Task:
Below are entries. Copy exactly the lines running from the line that holds "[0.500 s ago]" to the line that holds "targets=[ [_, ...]", with both ends included.

Dataset records:
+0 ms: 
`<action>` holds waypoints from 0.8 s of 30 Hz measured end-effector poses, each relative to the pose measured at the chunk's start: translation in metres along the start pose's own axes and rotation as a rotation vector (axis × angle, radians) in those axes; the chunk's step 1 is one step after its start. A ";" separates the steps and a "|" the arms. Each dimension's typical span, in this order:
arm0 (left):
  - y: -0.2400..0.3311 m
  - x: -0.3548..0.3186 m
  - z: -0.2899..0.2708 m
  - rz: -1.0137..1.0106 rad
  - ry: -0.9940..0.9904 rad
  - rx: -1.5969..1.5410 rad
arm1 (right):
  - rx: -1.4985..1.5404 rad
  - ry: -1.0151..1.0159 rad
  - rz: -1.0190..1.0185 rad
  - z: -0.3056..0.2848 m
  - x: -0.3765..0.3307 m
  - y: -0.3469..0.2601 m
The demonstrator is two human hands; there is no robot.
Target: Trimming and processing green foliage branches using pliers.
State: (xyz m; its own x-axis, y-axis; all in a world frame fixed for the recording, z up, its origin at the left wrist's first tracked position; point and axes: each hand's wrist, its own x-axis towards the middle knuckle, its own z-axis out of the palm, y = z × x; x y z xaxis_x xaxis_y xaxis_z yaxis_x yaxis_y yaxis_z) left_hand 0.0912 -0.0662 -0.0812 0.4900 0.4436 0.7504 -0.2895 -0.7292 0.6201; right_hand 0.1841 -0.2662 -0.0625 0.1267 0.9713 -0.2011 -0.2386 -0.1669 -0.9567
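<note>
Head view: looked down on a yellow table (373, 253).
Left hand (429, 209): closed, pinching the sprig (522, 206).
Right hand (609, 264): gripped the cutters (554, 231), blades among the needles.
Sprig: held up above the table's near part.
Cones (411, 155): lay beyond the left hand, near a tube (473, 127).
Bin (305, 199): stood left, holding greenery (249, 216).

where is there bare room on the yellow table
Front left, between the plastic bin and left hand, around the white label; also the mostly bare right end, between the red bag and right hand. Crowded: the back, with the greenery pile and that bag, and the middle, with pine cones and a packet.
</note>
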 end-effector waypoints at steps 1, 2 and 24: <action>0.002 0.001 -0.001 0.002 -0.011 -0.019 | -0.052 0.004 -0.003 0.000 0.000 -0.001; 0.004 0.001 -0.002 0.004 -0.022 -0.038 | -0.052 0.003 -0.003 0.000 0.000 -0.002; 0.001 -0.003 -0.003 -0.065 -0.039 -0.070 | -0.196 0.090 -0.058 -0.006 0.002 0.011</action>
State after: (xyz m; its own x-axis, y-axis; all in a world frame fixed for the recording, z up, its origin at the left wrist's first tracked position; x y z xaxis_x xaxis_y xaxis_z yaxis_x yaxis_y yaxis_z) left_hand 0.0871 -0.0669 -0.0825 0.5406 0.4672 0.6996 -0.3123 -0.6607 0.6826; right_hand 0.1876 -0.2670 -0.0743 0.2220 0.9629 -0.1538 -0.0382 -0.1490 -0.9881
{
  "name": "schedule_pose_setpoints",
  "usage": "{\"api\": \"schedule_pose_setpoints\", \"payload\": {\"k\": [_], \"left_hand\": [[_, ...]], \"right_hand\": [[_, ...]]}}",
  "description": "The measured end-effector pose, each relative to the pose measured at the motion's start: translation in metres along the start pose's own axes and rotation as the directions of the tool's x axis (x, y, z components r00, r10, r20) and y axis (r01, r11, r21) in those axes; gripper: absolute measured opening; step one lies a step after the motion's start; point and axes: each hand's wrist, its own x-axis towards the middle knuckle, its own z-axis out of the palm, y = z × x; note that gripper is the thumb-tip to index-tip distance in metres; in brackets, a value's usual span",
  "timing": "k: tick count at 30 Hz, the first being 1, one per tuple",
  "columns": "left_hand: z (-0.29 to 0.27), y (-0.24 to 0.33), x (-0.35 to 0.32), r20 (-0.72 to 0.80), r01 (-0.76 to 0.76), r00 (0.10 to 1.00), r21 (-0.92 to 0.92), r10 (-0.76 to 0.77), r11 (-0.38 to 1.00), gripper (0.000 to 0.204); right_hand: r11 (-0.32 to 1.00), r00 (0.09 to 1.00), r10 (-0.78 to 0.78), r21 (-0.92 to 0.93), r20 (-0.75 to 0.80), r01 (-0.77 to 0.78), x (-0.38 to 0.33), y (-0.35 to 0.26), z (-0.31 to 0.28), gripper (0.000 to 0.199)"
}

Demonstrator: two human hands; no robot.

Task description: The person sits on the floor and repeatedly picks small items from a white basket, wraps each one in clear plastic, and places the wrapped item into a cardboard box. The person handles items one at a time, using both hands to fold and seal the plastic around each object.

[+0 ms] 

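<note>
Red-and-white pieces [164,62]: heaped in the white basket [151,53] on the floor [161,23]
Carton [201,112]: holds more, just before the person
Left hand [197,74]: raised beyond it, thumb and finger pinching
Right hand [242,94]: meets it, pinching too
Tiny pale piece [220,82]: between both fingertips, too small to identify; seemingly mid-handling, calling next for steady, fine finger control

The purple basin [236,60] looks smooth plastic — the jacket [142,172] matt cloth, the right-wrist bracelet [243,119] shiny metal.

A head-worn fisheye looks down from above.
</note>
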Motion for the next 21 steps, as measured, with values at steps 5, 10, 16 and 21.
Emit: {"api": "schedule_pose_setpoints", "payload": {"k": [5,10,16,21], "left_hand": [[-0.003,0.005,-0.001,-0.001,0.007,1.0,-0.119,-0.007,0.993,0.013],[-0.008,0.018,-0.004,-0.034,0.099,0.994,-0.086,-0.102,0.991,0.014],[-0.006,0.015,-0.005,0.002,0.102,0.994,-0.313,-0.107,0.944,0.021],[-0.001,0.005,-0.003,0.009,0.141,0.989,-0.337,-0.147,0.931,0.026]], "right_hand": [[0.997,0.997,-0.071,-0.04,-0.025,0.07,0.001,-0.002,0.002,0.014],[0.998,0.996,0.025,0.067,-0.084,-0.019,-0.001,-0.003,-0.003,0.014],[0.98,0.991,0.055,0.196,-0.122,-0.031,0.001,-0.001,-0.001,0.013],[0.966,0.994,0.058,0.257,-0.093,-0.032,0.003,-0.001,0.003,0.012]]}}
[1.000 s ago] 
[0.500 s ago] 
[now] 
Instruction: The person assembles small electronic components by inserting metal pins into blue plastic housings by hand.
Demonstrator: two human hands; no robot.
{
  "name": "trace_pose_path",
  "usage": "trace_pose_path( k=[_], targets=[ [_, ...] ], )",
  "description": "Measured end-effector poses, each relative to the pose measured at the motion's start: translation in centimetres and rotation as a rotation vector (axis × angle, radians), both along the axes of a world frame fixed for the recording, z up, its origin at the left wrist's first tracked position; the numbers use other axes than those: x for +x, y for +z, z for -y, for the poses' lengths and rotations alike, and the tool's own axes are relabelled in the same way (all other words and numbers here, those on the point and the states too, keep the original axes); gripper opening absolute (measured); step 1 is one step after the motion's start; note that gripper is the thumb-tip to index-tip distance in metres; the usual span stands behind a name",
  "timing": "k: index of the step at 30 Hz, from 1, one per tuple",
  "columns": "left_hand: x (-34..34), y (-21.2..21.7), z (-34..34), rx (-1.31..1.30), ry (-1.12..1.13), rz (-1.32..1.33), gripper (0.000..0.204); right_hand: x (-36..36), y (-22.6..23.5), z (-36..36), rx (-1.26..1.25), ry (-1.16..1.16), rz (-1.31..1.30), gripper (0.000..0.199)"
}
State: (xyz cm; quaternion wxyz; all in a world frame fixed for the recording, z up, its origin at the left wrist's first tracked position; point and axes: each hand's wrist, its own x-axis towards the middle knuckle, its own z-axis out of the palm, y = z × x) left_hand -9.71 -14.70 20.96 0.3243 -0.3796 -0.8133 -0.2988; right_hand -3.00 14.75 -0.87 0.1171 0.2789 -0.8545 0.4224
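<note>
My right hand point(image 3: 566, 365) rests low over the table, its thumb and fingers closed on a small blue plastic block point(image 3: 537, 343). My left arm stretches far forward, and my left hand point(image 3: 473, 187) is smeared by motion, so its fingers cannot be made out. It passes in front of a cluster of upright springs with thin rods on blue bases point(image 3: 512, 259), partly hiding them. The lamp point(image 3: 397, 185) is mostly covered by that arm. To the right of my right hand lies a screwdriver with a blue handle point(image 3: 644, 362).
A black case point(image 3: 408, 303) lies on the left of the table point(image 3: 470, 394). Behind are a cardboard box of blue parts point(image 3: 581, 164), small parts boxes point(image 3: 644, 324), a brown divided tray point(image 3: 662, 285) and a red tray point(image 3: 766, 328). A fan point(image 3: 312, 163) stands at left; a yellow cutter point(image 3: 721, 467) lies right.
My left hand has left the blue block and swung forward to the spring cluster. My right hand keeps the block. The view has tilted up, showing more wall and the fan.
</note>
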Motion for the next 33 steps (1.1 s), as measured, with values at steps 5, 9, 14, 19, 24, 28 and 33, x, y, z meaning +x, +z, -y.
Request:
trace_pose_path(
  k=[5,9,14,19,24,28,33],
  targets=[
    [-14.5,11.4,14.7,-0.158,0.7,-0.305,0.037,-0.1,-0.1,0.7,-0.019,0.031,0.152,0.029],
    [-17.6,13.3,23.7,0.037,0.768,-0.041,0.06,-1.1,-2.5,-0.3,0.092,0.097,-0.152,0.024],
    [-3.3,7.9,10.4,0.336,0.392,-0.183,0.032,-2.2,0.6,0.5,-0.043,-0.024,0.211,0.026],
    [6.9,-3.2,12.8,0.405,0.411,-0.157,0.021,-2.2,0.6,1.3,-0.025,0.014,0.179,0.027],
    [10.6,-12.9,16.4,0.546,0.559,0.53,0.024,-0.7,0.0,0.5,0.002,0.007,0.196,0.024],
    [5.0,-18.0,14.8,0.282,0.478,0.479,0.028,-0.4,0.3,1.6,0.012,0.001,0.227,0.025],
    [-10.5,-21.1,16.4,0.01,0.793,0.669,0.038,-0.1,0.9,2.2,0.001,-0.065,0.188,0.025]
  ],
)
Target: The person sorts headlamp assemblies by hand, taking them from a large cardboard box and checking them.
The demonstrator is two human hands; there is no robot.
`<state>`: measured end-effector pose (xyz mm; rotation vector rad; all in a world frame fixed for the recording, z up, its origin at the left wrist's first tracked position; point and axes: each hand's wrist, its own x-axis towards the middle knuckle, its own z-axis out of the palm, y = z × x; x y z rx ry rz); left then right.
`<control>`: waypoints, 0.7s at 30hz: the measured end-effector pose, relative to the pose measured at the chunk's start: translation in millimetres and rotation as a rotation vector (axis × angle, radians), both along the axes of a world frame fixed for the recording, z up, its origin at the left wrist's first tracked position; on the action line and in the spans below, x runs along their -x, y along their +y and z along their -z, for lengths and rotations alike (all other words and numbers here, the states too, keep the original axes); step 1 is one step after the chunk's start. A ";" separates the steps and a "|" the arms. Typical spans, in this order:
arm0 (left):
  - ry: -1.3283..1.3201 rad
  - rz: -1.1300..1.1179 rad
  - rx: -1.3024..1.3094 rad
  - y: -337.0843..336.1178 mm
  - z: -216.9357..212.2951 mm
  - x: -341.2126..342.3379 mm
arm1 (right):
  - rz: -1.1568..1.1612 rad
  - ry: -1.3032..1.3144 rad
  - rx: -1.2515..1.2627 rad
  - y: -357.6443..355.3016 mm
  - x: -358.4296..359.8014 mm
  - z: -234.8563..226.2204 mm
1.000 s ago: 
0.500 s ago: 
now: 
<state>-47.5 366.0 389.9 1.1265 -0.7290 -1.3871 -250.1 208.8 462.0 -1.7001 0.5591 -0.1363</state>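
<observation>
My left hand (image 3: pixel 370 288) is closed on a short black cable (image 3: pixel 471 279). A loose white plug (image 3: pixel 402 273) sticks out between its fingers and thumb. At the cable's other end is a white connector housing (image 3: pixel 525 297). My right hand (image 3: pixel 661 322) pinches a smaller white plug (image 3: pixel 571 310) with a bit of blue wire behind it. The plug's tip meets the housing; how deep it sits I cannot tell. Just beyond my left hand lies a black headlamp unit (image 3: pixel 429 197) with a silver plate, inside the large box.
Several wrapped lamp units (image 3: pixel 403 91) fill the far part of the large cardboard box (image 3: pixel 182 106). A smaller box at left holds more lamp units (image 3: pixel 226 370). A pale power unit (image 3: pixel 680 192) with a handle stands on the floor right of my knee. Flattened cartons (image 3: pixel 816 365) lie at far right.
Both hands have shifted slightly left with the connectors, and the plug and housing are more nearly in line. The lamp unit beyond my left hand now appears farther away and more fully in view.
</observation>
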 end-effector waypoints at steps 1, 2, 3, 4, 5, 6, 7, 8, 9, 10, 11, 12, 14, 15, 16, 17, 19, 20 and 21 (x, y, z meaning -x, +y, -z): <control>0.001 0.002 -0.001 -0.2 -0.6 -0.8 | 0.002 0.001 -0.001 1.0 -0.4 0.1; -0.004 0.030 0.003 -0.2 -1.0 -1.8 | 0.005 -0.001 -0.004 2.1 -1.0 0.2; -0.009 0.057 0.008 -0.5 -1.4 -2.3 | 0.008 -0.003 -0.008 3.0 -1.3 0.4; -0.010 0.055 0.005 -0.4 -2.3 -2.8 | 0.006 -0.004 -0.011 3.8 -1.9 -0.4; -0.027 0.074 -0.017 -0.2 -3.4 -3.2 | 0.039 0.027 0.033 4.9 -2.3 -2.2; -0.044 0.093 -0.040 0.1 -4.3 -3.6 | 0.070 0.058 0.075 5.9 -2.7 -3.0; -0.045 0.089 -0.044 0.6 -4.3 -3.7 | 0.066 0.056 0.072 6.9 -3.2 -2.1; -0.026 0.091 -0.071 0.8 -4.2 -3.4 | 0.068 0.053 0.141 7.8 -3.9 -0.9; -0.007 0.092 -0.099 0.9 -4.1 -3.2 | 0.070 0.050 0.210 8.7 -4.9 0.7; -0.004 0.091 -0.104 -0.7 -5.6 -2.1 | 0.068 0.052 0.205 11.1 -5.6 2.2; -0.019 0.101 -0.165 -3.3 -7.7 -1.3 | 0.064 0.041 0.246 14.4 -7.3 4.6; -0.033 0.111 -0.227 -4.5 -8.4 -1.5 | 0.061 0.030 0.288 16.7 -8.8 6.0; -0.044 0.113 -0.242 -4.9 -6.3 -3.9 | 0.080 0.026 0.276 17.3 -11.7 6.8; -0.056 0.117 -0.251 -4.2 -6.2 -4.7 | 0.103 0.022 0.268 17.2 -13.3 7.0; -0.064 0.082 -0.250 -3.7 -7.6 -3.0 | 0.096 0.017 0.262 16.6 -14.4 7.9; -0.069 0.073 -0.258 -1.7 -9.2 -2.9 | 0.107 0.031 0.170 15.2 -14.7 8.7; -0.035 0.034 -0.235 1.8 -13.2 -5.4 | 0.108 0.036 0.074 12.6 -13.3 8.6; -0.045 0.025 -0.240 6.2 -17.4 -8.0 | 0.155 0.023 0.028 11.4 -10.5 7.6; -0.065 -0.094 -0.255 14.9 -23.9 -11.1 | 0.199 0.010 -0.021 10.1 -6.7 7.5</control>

Solution:
[0.500 s ago] 
[now] 
Instruction: The person assembles small electronic components by inserting metal pins into blue plastic housings by hand.
Demonstrator: two human hands; no robot.
{
  "name": "trace_pose_path",
  "usage": "trace_pose_path( k=[_], targets=[ [_, ...] ], )",

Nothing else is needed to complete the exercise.